The present invention is described with respect to particular embodiments and with reference to certain drawings but the invention is not limited thereto but only by the claims. Any reference signs in the claims shall not be construed as limiting the scope. The drawings described are only schematic and are non-limiting. In the drawings, the size of some of the elements may be exaggerated and not drawn on scale for illustrative purposes. Where the term “comprising” is used in the present description and claims, it does not exclude other elements or steps. Where an indefinite or definite article is used when referring to a singular noun e.g. “a” or “an”, “the”, this includes a plural of that noun unless something else is specifically stated. Furthermore, the terms first, second, third and the like in the description and in the claims, are used for distinguishing between similar elements and not necessarily for describing a sequential or chronological order. It is to be understood that the terms so used are interchangeable under appropriate circumstances and that the embodiments of the invention described herein are capable of operation in other sequences than described or illustrated herein.

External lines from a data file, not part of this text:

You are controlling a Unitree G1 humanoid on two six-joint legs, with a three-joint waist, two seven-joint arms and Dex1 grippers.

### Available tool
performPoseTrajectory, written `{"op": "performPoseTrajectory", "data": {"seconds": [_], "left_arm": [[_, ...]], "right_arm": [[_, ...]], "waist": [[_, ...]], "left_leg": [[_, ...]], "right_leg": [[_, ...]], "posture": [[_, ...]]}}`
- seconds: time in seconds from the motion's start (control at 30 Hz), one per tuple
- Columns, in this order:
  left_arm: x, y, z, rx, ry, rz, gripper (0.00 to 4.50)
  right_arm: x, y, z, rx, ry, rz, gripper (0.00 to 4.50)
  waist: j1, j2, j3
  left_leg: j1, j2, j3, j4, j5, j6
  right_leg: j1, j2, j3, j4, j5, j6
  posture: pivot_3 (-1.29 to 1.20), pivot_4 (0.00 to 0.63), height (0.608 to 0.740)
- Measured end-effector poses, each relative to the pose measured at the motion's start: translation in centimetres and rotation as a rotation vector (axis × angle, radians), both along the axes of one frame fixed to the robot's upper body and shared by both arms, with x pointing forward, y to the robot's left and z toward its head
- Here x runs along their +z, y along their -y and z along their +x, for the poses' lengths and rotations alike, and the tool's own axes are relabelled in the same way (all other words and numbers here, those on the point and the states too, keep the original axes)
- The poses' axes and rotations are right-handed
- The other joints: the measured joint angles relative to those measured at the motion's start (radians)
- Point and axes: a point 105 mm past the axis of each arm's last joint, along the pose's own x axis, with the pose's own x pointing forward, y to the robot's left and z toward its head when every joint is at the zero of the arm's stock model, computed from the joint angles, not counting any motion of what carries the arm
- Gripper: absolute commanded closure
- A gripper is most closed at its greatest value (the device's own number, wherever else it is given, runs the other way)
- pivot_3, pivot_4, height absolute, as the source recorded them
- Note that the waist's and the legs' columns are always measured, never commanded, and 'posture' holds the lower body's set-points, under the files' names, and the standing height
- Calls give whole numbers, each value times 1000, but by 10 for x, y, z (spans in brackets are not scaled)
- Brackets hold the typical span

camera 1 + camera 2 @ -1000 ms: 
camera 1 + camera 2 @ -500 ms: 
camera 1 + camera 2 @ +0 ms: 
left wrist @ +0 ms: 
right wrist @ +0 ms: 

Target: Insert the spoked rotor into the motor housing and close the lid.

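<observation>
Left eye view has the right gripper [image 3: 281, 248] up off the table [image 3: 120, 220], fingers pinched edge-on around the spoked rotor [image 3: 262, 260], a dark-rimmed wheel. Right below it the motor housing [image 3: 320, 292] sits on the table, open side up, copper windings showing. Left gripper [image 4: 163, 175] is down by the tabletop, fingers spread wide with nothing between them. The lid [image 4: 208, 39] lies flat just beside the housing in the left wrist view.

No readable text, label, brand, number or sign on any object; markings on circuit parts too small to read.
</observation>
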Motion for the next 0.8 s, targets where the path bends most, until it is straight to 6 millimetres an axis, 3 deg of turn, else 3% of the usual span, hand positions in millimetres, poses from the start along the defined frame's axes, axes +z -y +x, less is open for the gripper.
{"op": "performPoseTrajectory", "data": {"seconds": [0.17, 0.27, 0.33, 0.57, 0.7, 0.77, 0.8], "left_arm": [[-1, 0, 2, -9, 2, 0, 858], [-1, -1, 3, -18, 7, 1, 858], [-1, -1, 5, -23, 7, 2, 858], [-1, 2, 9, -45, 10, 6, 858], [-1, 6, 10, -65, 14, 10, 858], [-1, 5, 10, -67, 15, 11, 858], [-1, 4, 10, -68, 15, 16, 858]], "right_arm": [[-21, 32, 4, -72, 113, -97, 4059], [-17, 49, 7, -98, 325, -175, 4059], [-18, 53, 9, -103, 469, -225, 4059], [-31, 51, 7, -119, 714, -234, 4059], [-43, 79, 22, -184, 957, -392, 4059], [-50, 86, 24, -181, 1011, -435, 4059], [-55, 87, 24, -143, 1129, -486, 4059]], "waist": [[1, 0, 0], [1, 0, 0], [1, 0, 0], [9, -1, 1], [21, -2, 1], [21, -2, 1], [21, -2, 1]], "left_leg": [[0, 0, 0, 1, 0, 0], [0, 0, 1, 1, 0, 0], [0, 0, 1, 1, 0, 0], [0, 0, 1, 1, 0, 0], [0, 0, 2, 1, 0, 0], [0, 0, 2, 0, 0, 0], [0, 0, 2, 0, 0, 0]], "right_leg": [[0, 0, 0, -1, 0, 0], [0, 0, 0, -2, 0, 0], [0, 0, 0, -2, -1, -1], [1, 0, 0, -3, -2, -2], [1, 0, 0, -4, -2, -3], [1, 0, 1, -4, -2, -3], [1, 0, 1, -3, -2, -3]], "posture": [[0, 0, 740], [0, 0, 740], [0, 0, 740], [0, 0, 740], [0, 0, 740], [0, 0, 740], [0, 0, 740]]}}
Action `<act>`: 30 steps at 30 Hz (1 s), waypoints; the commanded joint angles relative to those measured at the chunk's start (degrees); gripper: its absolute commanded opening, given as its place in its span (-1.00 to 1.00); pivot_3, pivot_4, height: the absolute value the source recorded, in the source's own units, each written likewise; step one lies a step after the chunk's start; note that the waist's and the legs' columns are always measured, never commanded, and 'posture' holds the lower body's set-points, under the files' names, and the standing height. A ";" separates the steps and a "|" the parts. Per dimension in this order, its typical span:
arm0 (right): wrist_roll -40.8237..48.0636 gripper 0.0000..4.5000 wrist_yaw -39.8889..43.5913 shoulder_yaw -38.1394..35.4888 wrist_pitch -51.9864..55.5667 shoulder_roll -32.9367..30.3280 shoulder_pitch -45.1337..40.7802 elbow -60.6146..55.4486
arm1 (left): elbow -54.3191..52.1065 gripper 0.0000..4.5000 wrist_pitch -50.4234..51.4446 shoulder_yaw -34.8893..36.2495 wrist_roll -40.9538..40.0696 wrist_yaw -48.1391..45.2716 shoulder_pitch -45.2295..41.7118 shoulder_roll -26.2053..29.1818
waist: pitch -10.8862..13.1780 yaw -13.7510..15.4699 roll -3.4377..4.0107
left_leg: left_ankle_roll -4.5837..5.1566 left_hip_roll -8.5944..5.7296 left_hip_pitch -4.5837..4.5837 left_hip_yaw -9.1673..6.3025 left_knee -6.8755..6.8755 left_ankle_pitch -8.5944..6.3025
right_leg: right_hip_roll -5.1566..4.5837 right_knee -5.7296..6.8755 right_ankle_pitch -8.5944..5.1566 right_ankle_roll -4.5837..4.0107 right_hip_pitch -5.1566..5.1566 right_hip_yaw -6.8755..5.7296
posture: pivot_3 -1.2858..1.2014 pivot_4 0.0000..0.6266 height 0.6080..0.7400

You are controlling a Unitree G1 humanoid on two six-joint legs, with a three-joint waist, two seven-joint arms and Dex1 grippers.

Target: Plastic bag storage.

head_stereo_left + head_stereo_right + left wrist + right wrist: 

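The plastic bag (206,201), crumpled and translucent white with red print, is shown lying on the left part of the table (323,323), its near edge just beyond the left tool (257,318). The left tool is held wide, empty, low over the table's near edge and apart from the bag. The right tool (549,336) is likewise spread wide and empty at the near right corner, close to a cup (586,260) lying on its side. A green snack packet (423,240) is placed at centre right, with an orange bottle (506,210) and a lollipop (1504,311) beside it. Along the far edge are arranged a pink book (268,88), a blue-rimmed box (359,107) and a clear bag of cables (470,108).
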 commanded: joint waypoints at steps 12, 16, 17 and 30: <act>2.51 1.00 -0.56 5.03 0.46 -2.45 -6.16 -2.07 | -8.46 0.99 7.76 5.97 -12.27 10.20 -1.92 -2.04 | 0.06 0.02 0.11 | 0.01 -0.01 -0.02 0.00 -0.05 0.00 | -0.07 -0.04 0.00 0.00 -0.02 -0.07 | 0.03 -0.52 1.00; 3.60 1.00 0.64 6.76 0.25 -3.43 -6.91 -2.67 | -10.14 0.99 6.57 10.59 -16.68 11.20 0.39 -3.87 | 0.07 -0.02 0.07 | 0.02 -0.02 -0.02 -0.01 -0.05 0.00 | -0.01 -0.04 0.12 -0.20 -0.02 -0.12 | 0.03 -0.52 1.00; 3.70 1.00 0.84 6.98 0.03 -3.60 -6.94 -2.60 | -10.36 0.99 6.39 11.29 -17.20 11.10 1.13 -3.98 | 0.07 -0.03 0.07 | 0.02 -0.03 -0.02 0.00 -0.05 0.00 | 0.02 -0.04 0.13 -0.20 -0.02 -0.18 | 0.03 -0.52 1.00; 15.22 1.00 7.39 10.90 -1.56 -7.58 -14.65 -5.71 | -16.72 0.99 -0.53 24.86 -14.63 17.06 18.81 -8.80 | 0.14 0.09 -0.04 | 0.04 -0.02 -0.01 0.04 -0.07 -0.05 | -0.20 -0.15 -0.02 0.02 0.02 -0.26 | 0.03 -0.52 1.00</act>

The terms or definitions provided herein are solely to aid in the understanding of the invention. Unless specifically defined herein, all terms used herein have the same meaning as they would to one skilled in the art of the present invention. Practitioners are particularly directed to Michael R. Green and Joseph Sambrook, Molecular Cloning: A Laboratory Manual, 4th ed., Cold Spring Harbor Laboratory Press, Plainsview, N.Y. (2012); and Ausubel et al., Current Protocols in Molecular Biology (Supplement 47), John Wiley & Sons, New York (1999), for definitions and terms of the art. The definitions provided herein should not be construed to have a scope less than understood by a person of ordinary skill in the art. It is to be understood that although particular embodiments, specific configurations as well as materials and/or molecules, have been discussed herein for cells and methods according to the present invention, various changes or modifications in form and detail may be made without departing from the scope and spirit of this invention. The Examples described below are provided to better illustrate particular embodiments, and they should not be considered limiting the application. The application is limited only by the claims.
Additional to the above detailed description of the invention, the following experimental details further enable the skilled person to put all details of the invention into practice.
Population Growth Lag Time Measurements (Antimycin a Treatment and Glucose-to-Galactose Shift).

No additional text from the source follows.